A safe way to approach chemical peels for skin with melasma is first to strengthen the skin’s architecture and barrier, Dr. Sethi stresses. Moisturizing with lipid-rich serums and creams and under the supervision of a professional (in other words: don’t rush to the drugstore to get any old thing) is the way to go here.
“Chemical peels may also be more effective for patients after they have had more invasive, deeper medical skin treatments like Picosure laser and micro needling,” Dr. Sethi says. “These treatments will strengthen their skin and help bring pigment closer to the surface, making chemical peels safer and more effective.”
What are the best solutions for dark spots?
Look no further than a gold standard skincare ingredient: retinol. “Incorporating a retinol into your routine can drastically help with minimizing dark spots,” Dr. Sethi says. “Retinol is essential as it increases cell regeneration, the skin renewal cycle and erases photodamage and loss of skin proteins like collagen and elastin. This powerful agent has anti-aging and acne-fighting properties that can produce brightening results.”
Retinol can also reduce the look of wrinkles, spots, uneven skin tone, and inflammation.

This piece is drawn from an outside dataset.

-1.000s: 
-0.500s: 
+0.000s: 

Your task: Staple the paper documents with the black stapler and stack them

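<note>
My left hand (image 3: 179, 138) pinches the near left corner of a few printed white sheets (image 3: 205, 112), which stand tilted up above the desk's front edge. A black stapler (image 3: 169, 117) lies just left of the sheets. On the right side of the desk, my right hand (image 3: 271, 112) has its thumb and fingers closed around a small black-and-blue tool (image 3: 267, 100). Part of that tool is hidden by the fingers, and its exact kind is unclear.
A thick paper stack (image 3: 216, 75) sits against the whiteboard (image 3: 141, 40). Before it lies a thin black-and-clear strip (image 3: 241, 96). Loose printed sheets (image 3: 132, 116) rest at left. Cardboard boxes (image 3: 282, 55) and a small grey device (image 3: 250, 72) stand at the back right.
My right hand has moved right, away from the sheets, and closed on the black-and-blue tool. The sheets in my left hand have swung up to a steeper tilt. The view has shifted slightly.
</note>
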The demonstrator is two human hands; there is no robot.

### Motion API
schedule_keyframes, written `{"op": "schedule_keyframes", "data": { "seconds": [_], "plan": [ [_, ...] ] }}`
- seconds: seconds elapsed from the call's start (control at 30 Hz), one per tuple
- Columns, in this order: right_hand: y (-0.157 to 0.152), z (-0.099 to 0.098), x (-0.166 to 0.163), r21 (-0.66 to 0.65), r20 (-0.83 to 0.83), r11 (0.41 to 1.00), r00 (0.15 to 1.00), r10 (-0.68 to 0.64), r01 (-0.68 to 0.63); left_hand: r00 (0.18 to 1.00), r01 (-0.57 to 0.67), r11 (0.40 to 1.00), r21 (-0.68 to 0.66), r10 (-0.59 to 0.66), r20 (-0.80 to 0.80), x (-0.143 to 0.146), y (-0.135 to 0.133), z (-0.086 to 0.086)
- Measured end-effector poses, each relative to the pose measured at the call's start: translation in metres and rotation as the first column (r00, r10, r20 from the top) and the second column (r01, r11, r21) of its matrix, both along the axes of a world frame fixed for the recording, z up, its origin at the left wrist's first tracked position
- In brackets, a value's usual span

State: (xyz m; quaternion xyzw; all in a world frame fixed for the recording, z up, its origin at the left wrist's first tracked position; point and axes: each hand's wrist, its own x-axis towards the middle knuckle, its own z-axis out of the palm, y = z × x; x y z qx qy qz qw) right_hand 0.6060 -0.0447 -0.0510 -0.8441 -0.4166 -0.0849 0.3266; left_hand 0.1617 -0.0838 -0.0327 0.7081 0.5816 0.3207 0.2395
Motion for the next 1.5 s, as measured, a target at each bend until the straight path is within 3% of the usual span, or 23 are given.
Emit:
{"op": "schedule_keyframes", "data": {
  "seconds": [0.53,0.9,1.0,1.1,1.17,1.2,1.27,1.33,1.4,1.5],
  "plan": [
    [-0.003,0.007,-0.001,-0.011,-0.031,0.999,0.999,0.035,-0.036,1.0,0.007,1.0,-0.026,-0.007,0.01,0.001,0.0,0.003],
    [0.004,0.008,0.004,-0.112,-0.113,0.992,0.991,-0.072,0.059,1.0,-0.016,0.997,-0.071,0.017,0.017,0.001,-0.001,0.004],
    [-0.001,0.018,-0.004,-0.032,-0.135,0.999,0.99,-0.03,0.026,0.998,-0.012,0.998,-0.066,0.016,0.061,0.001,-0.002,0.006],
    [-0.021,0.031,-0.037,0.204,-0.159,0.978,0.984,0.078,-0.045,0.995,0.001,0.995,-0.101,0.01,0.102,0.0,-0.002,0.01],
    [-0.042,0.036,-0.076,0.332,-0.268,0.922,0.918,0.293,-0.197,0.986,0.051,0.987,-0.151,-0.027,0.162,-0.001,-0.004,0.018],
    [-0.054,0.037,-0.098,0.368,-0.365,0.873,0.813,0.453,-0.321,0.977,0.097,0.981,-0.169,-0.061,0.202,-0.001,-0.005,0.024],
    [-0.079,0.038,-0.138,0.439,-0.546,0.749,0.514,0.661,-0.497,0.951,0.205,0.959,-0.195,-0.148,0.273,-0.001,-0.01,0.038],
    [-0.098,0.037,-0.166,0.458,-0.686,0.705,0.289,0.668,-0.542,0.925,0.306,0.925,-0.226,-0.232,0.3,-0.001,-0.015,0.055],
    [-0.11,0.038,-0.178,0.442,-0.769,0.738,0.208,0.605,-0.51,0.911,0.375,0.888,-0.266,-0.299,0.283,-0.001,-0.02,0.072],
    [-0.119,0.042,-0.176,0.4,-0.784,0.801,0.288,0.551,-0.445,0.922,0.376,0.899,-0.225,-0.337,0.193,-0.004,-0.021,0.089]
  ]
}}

In addition, by increasing skin cell turnover and boosting collagen production, Dr. Sethi reminds us that uneven pigmentation can fade quickly, resulting in a brighter, even look.
But more isn’t always better when it comes to any skincare solution, including retinol.
“To gain the best results from retinol, you will want to avoid higher concentrations to ensure no skin barrier damage,” Dr. Sethi says. “Higher concentrations may cause sensitivity, so it’s important to stick to a medium-concentration that also hydrates the skin with lipids.”
If dark spots are a concern, visit a board-certified dermatologist before buying more products and booking more procedures to make sure your approach is targeted, personalized, and effective.